25. The polymer composition of any one of claims 1 to 24, further comprising a thiosynergist comprising at least one of: bis-lauryl 3,3 '-thiodipropionate, bis-myristyl 3,3' -thiodipropionate, bis-tridecyl 3,3 '-thiodipropionate, bis-stearyl 3,3' -thiodipropionate, pentaerythritol tetrakis- (3-dodecylthiopropionate), tetraalkylthioethyl thiodisuccinate, 2, 12-dihydroxy-4, 10-dithia-7-oxatridecylmethylenebis [3- (dodecylthio) propionate ], 2-mercaptobenzimidazole, zinc salts, zinc dibutyldithiocarbamate or dioctadecyl disulfide.

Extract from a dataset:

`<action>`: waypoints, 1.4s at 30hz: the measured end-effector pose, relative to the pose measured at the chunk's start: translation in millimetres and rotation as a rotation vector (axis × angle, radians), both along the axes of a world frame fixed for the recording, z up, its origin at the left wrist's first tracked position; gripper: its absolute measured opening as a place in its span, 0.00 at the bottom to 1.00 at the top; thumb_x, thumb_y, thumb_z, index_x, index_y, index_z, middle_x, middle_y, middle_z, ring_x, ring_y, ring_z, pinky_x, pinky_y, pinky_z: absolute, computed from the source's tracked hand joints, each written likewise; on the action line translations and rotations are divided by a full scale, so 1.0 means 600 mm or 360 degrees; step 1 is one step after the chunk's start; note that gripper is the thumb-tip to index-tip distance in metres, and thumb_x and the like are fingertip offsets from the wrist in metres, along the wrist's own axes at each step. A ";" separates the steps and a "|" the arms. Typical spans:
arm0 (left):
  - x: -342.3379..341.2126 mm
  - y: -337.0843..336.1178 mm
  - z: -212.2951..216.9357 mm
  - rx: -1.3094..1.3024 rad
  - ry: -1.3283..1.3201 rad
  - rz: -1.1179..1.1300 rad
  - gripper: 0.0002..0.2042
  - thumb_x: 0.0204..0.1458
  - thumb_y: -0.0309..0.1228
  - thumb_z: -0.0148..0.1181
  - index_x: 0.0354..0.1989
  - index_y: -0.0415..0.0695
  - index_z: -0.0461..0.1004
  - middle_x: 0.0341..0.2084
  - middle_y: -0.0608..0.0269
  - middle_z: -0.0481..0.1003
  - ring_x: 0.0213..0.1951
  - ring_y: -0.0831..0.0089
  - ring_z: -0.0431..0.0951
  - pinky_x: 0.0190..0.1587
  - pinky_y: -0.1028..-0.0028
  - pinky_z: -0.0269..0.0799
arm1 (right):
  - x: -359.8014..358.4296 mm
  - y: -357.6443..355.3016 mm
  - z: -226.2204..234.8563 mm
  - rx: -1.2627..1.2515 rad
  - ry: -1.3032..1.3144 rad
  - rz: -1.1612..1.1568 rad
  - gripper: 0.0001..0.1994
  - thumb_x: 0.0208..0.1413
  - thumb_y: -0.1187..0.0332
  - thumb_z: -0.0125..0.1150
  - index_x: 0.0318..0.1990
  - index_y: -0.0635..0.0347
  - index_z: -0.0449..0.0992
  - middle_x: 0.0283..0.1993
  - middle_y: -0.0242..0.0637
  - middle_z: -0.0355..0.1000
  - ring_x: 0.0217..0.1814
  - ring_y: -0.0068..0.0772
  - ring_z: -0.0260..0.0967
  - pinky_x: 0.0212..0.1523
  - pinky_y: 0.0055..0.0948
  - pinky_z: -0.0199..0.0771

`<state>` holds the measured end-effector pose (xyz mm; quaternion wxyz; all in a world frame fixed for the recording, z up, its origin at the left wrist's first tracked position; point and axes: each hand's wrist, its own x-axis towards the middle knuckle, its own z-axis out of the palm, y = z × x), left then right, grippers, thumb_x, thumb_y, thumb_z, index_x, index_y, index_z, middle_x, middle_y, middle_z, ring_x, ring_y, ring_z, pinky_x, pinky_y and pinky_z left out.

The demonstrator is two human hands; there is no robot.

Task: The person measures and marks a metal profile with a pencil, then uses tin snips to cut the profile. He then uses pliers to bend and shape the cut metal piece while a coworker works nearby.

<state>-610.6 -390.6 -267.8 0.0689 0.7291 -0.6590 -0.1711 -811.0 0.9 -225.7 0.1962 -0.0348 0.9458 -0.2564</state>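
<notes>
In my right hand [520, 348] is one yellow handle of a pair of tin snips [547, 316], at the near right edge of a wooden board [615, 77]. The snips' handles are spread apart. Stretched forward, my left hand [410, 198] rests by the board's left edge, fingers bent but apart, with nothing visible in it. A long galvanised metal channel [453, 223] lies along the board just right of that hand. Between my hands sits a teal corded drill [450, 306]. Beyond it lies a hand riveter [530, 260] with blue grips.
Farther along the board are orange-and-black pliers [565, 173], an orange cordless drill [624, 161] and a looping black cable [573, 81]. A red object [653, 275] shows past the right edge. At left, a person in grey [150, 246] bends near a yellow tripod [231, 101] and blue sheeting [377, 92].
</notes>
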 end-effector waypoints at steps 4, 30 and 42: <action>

26. The polymer composition of any one of claims 1 to 25, further comprising an inorganic compound comprising at least one of titanium dioxide, barium sulfate, zinc oxide, or cerium (IV) oxide.

27. The polymer composition of any one of claims 1 to 25, wherein the polymer composition is free of barium compounds.

28. A stable polymeric article resistant to discoloration, cracking and/or crazing upon exposure to UV-C (190-280 nm) light comprising the polymer composition of any one of claims 1-27.

29. The stabilized polymer article of claim 28, wherein at least one of reduced discoloration, cracking or crazing after exposure to UV-C light is associated with the use of the light stabilizer in combination with the antioxidant, as compared to the antioxidant in the absence of the light stabilizer.

30. A method of making the stabilized polymer article of claim 28, the method comprising:

adding to the organic polymeric material a stabilizer composition comprising:

an antioxidant selected from the group consisting of hindered phenols, phosphites and phosphonites and mixtures thereof; and

A light stabilizer selected from the group consisting of Hindered Amine Light Stabilizers (HALS), UV absorbers (UVA), hindered benzoates, and mixtures thereof; and

the organic polymeric material containing the stabilizer composition is formed into the stabilized polymeric article.

31. A method of stabilizing an organic polymeric material against the deleterious effects of UV-C (190-280 nm) light, the method comprising adding to the organic polymeric material a stabilizer composition comprising:

an antioxidant selected from the group consisting of hindered phenols, phosphites and phosphonites and mixtures thereof; and

a light stabilizer selected from the group consisting of Hindered Amine Light Stabilizers (HALS), UV absorbers (UVA), hindered benzoates, and mixtures thereof;

wherein at least one of reduced discoloration or reduced cracking or crazing after exposure to UV-C light is associated with the use of the light stabilizer in combination with the antioxidant, as compared to the antioxidant in the absence of the light stabilizer.

32. The method of claim 31, wherein the total amount of antioxidants is from 0.001% to 5.0% by weight and the total amount of light stabilizers is from 0.01% to 2.0% by weight, both based on the total weight of the polymer composition.